At first I thought it would be better to use a nail without a head. Maybe it was my pounding, but the tops of them turned out very sharp and disfigured. I switched to 1 -1/4 inches or 3.18cm nails with good-sized heads. I added nails to each corner and then every inch in between. I pounded until the nail was about half way into the board.
I made sure the nails were wiped clean since I would be working with the water and being metal rust can be an issue. The nails were galvanized but the packaging warned, “Galvanization . . . does not eliminate corrosion and/or staining due to various conditions such as high humidity”.
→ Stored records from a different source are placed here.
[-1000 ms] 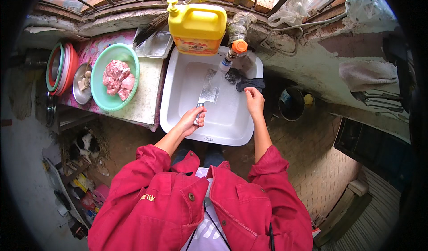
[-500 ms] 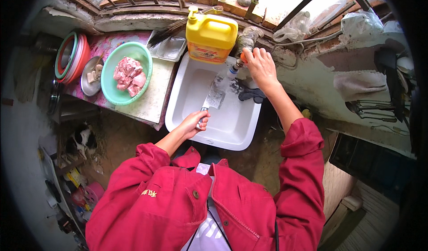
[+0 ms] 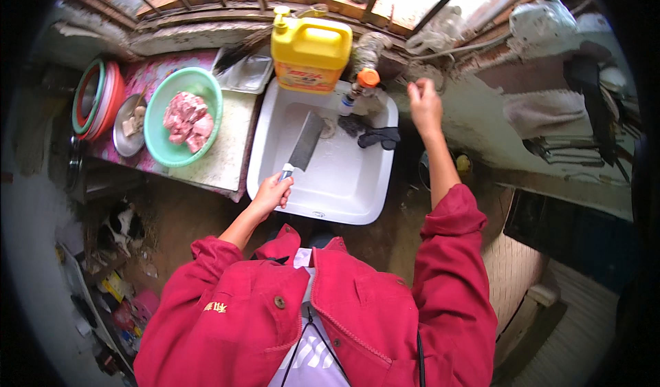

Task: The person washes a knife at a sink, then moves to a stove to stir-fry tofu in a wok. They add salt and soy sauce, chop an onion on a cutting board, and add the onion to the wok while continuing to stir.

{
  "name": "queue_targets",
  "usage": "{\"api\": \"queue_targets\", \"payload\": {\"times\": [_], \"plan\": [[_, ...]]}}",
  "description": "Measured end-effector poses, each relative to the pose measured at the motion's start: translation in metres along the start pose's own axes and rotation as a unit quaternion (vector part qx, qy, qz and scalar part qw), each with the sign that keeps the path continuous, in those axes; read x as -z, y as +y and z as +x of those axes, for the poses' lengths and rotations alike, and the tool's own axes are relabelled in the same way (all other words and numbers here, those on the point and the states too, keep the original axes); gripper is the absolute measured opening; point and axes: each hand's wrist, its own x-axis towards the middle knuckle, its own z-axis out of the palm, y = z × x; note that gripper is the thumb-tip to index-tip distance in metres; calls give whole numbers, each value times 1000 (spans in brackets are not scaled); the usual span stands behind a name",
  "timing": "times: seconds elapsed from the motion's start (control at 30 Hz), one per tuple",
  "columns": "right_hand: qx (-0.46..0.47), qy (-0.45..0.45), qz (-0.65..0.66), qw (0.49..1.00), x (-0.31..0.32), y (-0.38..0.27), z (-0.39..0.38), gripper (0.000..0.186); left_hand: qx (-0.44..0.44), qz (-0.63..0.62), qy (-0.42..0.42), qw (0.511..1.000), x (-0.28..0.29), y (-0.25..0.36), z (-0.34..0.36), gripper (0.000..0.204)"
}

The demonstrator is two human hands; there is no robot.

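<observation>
My left hand (image 3: 270,193) is wrapped around the handle of a cleaver (image 3: 307,141), its broad blade held over the white sink (image 3: 330,208). My right hand (image 3: 425,100) is lifted to the right of the tap (image 3: 355,92), apart from its orange knob (image 3: 368,77). Its fingers are curled in, with nothing seen in them. Dark wet gloves or cloth (image 3: 379,137) lie in the sink's back right part. On the counter at the left, a green basin (image 3: 159,149) holds chunks of raw meat (image 3: 188,120).
A yellow jug (image 3: 311,46) stands behind the sink. Left of the green basin are a metal bowl (image 3: 124,139) and stacked basins (image 3: 113,101). A clear tray (image 3: 244,74) sits near a dark brush (image 3: 240,48). Utensils (image 3: 565,149) hang on the right wall. A black-and-white cat (image 3: 122,225) lies on the floor.
My right hand has let go of the tap knob and moved right. The water over the blade has stopped. My left hand has brought the cleaver slightly left and nearer me.
</observation>
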Motion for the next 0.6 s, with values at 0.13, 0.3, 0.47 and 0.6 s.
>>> {"api": "queue_targets", "payload": {"times": [0.13,0.3,0.47,0.6], "plan": [[-114,-169,-170,964,-70,104,-62,59,7,-71,-8,997,-7,3,-8,19],[-213,-147,-202,945,-111,110,-109,70,25,-173,-70,982,-4,21,-24,18],[-37,-52,-309,949,-123,110,-111,46,31,-201,-75,976,-3,22,-32,18],[47,-5,-249,967,-140,120,-100,23,30,-165,-69,984,-7,18,-21,19]]}}
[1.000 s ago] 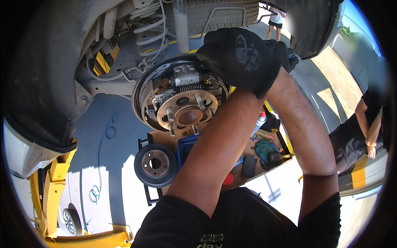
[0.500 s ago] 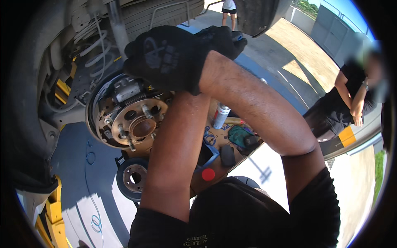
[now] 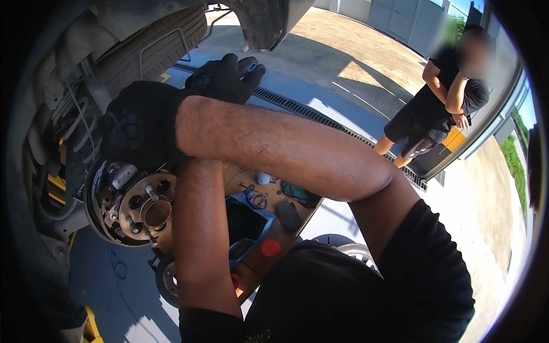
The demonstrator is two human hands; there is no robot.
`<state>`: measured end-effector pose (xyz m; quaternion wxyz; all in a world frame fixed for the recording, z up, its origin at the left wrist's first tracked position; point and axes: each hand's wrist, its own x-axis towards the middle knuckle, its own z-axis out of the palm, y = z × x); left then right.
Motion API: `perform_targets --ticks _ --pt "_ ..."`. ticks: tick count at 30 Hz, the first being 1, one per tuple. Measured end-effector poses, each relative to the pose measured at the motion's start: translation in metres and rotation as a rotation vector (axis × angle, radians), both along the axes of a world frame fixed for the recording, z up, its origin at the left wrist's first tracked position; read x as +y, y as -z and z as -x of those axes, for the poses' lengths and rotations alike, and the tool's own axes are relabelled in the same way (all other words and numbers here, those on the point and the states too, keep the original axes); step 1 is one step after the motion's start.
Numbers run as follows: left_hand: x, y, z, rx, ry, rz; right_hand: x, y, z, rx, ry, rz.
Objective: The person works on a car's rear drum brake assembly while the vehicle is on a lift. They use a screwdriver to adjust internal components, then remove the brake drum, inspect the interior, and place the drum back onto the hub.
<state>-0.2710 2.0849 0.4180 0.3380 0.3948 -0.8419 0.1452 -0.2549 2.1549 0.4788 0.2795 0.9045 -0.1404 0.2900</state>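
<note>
My forearms cross in front of me, the right one over the left. Black gloves cover both hands. My left hand (image 3: 224, 80) lies beyond my right wrist with curled fingers; a small blue bit shows between them, too little to name. My right hand (image 3: 140, 123) is above the exposed wheel hub (image 3: 150, 210), back of the glove upward, its fingers hidden. Whether it touches the car's underbody cannot be seen. The hub is rusty, with studs sticking out and brake parts around it. Beneath it, partly behind my left forearm, is a round brake drum (image 3: 167, 280).
A coil spring (image 3: 86, 123) and a tire (image 3: 166, 48) are at upper left. Cardboard (image 3: 234, 180) bears a spray can (image 3: 263, 179), a blue-edged container (image 3: 264, 222) and a black block (image 3: 289, 217). A person (image 3: 426, 108) stands at right, beyond a floor grate (image 3: 320, 120).
The view has swung, so hub and hands now sit farther left. My left hand shows more clearly apart from my right. The second person in the background is mostly out of view.
</note>
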Motion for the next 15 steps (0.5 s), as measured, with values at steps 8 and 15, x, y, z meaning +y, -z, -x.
perform_targets --ticks 8,15 --pt "0.003 -0.001 0.025 0.165 0.028 -0.052 0.011 -0.009 0.043 0.193 0.057 -0.059" --pt "0.002 0.01 0.01 0.211 -0.007 0.005 0.045 -0.035 0.057 -0.047 -0.044 0.086"
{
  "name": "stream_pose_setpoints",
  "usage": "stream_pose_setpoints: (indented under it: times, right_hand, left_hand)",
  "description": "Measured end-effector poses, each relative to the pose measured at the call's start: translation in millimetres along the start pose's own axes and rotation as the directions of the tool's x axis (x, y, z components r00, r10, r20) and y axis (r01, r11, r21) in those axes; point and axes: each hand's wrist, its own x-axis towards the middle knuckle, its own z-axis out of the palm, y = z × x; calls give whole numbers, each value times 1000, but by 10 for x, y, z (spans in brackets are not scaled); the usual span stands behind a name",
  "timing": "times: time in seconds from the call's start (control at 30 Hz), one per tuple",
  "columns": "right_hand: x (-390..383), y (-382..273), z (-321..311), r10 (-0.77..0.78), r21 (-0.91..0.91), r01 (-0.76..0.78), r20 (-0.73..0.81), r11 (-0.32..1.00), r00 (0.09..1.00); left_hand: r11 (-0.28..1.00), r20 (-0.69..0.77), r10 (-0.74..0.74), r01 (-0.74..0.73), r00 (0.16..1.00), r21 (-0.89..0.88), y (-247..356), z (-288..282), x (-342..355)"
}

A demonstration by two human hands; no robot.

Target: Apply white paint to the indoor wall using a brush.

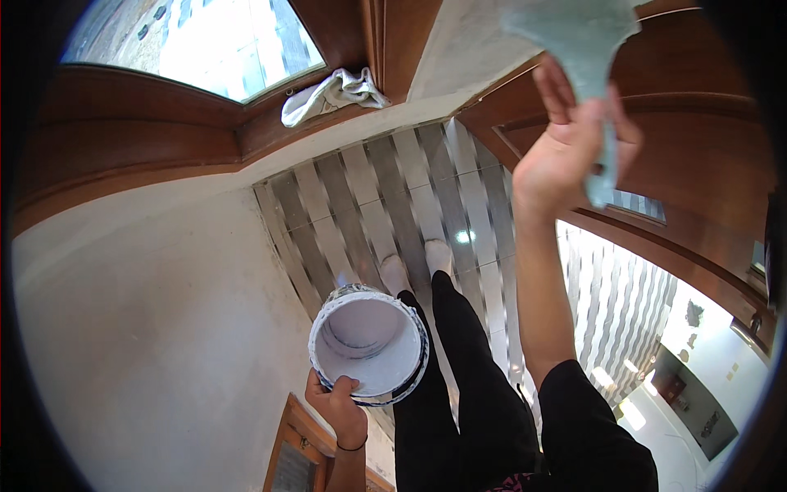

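My left hand [340, 406] grips the near rim of a paint bucket [365, 348], held low at the left of my legs, with its thumb over the edge and white paint inside. My raised right hand [574, 143] is closed round the handle of a pale green brush or spreader [586, 45]; its broad head is blurred and cut off at the top edge, over a white wall strip [459, 53] beside a wooden frame.
A wooden window frame [147, 123] with a crumpled white cloth [332, 98] is at upper left. A wooden door [697, 148] is at right, near an opening onto another striped floor. A white wall [139, 320] is at left. My feet stand on striped tiles [377, 168].
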Motion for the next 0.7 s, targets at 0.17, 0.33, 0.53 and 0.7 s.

I make sure the nails were wiped clean before I put down a new square. My squares were dark in color so it wasn’t as important as if I was using something with white or ecru. Of course, another option was to paint the nails with a clear varnish or nail polish. However, I encountered no problems without the added protection and I used the daily board for several weeks.
I took an old face cloth and placed it inside the nail square. Then I picked up my motif, looped each corner of the motif over the corner nails. Next I looped along each edge, stretching the motif as I went. When I finished, I could either steam the motif or spray it with clear water. I sprayed with clear water until the motif was damp. When dried, I easily lifted the loops over the nail heads.
The granny squares came out the same size and it was easy to do. The board proved to be a great help. It turned what could have been an irritating project into a pleasure.